En Dante se halla una somera alusión a este personaje en la invocación dirigida a Apolo al principio del «Paraíso» (I, 19-21). Su mito se halla vinculado a los orígenes de la música: según la tradición, Marsias inventó la flauta, o por lo menos la recogió al ser desestimada por Atena, y a causa de ello figura como representante de la música frigia, que empleaba instru­mentos de viento, a diferencia de la griega, que los prefería de cuerda. Sin embargo, el episodio transmitido por Ovidio y que mayor celebridad dio a este sátiro es su competición musical con Apolo y el ho­rrendo castigo que la siguió. Marsias, en efecto, se atrevió a desafiar con su flauta al dios citarista, el cual, tras derrotarle, castigó su presunción desollándole: el sá­tiro quedó todo él reducido a una llaga sangrienta.

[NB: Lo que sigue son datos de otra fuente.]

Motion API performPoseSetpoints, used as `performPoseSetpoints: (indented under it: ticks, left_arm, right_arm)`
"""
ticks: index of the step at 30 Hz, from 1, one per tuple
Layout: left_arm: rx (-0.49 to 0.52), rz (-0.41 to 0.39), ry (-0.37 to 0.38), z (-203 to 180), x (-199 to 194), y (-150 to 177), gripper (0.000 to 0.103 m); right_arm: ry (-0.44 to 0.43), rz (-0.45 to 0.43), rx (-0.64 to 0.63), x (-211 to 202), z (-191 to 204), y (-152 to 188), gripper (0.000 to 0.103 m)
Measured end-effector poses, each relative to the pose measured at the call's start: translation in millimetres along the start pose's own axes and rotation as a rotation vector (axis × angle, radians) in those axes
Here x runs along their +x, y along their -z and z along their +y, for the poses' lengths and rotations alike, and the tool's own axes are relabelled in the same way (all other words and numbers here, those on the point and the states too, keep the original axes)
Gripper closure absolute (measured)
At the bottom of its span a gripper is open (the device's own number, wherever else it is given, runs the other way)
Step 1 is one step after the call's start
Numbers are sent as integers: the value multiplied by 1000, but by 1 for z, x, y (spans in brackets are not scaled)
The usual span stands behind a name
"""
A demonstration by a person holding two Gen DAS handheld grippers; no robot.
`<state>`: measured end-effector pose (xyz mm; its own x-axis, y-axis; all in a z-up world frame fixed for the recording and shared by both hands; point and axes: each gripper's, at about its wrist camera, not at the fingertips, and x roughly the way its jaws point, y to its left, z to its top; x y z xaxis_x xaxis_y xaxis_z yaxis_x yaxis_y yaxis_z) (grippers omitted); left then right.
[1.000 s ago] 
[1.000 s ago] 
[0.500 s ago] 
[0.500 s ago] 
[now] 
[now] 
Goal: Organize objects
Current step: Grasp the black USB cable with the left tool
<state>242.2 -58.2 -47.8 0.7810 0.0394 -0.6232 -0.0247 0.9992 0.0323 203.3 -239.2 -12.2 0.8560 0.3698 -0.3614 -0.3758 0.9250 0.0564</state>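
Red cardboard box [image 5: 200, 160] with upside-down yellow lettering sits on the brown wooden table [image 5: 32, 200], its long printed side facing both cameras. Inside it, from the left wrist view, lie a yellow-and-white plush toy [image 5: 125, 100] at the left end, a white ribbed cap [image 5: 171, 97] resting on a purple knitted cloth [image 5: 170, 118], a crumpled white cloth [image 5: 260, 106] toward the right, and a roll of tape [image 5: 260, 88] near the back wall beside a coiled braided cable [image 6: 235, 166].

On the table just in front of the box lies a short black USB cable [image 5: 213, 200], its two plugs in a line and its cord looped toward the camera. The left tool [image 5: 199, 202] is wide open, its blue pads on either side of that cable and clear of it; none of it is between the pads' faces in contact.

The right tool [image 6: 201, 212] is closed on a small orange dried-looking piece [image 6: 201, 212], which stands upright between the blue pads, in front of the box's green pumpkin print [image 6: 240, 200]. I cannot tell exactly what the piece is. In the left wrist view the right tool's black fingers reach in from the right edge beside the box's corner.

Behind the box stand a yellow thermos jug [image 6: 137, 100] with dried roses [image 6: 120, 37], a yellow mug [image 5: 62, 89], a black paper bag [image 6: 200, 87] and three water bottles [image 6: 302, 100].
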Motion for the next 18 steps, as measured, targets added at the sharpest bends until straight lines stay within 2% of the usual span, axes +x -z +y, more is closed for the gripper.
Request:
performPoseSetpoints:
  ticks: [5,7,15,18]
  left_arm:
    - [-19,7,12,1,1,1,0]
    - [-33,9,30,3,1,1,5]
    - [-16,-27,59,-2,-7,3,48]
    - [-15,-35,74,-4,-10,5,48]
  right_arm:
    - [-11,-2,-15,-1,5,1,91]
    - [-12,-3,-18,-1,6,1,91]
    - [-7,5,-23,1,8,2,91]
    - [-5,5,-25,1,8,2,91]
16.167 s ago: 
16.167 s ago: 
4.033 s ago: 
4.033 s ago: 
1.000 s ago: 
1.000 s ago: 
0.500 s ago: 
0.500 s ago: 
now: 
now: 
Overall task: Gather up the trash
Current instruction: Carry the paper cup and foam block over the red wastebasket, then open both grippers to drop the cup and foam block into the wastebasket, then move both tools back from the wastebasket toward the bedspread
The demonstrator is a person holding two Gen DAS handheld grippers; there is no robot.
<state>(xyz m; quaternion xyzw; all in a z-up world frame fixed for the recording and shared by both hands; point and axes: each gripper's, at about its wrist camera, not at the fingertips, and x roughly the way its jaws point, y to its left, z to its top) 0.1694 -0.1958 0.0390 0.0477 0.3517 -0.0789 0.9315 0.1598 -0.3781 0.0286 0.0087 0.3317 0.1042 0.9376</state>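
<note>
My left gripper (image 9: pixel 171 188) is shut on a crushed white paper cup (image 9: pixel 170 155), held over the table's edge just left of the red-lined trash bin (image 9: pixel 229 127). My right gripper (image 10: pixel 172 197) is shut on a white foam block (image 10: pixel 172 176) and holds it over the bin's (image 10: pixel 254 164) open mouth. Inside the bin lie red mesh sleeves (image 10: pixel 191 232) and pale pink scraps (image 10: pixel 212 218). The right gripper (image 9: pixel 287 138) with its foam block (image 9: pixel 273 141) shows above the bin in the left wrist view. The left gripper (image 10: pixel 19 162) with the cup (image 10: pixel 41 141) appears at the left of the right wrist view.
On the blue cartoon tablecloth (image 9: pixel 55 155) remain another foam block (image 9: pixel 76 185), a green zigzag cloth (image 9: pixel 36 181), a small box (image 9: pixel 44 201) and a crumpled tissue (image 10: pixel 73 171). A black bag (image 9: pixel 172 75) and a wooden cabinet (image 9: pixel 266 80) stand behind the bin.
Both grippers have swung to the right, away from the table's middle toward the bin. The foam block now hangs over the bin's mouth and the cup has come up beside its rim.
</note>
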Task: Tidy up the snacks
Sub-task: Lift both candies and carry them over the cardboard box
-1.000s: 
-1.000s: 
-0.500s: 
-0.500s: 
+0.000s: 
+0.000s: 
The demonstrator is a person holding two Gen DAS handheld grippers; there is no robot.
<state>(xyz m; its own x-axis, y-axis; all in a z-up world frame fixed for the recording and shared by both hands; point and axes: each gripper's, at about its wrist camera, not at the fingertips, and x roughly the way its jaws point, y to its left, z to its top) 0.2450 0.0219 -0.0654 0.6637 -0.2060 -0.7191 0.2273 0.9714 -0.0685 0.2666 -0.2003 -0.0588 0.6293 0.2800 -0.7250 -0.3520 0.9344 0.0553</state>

Ante aquel cuerpo desfigurado, con los nervios, las palpitantes venas y los movimientos de las vísceras y las fibras musculares al descubierto, los sátiros sus hermanos y las ninfas rompieron a llorar: el río de lágrimas formado por todos los arroyuelos que corrieron y fuéronse reu­niendo sobre la tierra tomó el nombre del desdichado Marsias, y fue un afluente del Meandro (río de la Gran Frigia, en Asia Menor). El castigo infligido por el dios al sátiro interpretóse como «castigo… de la ignorancia audaz y maligna».